• Problem requirements: Write out the entire listing below exactly as it appears, minus any pictures.

• The data:
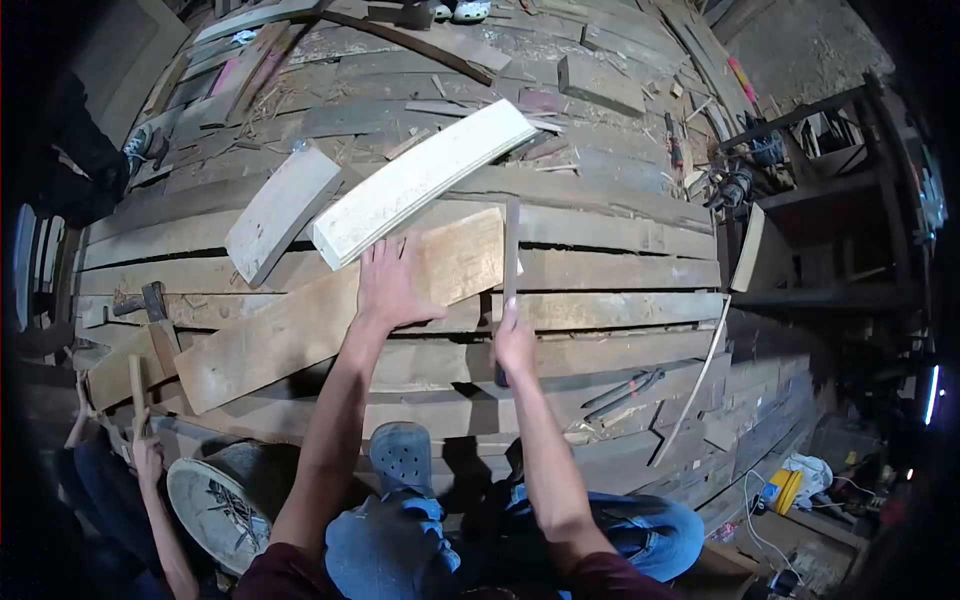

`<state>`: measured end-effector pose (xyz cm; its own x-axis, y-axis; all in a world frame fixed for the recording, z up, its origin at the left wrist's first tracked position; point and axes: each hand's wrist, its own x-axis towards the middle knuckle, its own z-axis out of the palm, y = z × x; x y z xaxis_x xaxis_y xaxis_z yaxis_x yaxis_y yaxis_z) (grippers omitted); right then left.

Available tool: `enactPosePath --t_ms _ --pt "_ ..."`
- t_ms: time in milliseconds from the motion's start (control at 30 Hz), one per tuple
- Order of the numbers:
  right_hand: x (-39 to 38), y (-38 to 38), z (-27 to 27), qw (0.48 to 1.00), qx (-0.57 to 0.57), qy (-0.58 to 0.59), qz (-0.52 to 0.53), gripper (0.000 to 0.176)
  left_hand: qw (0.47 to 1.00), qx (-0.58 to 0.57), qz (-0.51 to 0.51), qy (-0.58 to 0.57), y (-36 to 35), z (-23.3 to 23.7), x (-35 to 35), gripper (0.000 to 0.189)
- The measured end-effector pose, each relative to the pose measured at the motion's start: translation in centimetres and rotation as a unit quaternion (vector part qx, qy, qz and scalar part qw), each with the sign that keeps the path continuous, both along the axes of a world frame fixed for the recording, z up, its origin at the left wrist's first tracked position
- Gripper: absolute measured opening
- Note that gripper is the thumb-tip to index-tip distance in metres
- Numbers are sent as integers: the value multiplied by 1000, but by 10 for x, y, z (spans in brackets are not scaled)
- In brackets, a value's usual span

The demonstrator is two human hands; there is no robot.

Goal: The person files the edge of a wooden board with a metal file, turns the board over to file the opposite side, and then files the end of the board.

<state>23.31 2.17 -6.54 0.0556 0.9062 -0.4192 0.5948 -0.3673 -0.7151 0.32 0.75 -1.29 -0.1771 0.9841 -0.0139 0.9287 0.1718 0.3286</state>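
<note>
My left hand (pixel 387 285) presses down on a light wooden plank (pixel 270 352), thumb spread to the right and fingers over its far edge. My right hand (pixel 515 345) is closed around a long, flat, dark metal blade (pixel 511 245), which stands along the right end of the plank. A thick white board (pixel 425 180) lies just beyond my left fingertips. To its left rests a shorter greyish board (pixel 283 212).
At left, a co-worker's hand (pixel 148 460) grips a wooden handle by another board piece (pixel 112 378). A hammer (pixel 155 303) lies near it. Below is a bucket (pixel 185 490) holding nails. Pincers (pixel 625 393) lie at right, near a thin curved strip (pixel 695 390). Offcuts litter the slatted floor.
</note>
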Motion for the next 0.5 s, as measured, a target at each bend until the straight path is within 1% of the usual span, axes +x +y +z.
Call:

• Exercise response:
`<state>`: measured end-effector pose (xyz cm; its own x-axis, y-axis; all in a world frame fixed for the recording, z up, its origin at the left wrist's first tracked position; point and axes: each hand's wrist, its own x-axis towards the middle knuckle, its own z-axis out of the palm, y = z × x; x y z xaxis_x xaxis_y xaxis_z yaxis_x yaxis_y yaxis_z) (grippers omitted); right then left.

Available tool: `enactPosePath --t_ms _ --pt "_ ..."`
- t_ms: time in milliseconds from the motion's start (control at 30 Hz), one per tuple
- Order of the numbers:
  right_hand: x (-39 to 38), y (-38 to 38), z (-27 to 27), qw (0.48 to 1.00), qx (-0.57 to 0.57), qy (-0.58 to 0.59), qz (-0.52 to 0.53), gripper (0.000 to 0.176)
  left_hand: qw (0.47 to 1.00), qx (-0.58 to 0.57), qz (-0.51 to 0.51), qy (-0.58 to 0.57), y (-36 to 35), z (-23.3 to 23.7), x (-35 to 35), gripper (0.000 to 0.189)
- The measured end-effector pose, each relative to the pose measured at the motion's start: translation in centimetres and rotation as a unit quaternion (vector part qx, qy, qz and scalar part qw), each with the sign that keeps the path continuous, both along the axes of a world frame fixed for the recording, z up, its origin at the left wrist's first tracked position
- Gripper: absolute measured opening
- Note that gripper is the thumb-tip to index-tip distance in metres
- Numbers are sent as integers: the value multiplied by 1000, but by 10 for x, y, z (spans in brackets are not scaled)
- In brackets, a value's usual span

The demonstrator is two human hands; there is no robot.

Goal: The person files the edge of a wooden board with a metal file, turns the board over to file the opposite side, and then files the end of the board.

<state>23.31 2.17 -6.54 0.0556 0.9062 -0.4192 0.5948 -0.3673 -0.7151 0.32 0.75 -1.29 -0.1771 0.9841 -0.0139 0.9287 0.1718 0.3286</state>
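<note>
My left hand (pixel 387 285) presses down on a light wooden plank (pixel 270 352), thumb spread to the right and fingers over its far edge. My right hand (pixel 515 345) is closed around a long, flat, dark metal blade (pixel 511 245), which stands along the right end of the plank. A thick white board (pixel 425 180) lies just beyond my left fingertips. To its left rests a shorter greyish board (pixel 283 212).
At left, a co-worker's hand (pixel 148 460) grips a wooden handle by another board piece (pixel 112 378). A hammer (pixel 155 303) lies near it. Below is a bucket (pixel 185 490) holding nails. Pincers (pixel 625 393) lie at right, near a thin curved strip (pixel 695 390). Offcuts litter the slatted floor.
</note>
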Motion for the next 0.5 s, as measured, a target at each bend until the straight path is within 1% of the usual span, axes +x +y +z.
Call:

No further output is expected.